■ What is needed
Please give back word for word the lines of the material below between the line containing "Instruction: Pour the" and the line containing "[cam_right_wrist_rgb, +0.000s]", inclusive.

■ Given material
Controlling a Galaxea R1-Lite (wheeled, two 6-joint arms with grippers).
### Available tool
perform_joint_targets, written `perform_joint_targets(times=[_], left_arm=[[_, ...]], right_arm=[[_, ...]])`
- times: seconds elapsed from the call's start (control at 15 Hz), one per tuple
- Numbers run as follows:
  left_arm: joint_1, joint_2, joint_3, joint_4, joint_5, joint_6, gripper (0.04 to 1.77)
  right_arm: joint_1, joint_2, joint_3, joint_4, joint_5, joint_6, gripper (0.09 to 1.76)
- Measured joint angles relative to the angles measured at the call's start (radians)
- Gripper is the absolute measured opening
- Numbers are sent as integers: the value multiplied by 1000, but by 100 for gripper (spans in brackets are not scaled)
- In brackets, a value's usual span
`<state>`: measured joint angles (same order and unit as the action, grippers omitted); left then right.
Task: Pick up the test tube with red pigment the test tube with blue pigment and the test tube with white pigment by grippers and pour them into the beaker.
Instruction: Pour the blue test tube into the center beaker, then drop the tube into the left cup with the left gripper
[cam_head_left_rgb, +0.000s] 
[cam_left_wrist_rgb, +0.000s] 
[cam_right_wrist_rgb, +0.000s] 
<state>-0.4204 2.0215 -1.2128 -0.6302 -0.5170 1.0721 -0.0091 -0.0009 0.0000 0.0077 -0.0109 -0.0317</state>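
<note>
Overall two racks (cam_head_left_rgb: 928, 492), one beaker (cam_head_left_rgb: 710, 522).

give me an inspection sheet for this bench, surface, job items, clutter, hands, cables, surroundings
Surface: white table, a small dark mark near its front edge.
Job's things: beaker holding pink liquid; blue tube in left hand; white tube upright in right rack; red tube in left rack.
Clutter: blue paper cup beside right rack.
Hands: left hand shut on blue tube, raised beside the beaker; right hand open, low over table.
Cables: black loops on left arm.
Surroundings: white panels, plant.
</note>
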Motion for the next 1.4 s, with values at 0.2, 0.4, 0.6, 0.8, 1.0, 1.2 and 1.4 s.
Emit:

■ Solution for this problem
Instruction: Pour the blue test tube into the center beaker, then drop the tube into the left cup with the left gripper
[cam_head_left_rgb, +0.000s] 
[cam_left_wrist_rgb, +0.000s] 
[cam_right_wrist_rgb, +0.000s] 

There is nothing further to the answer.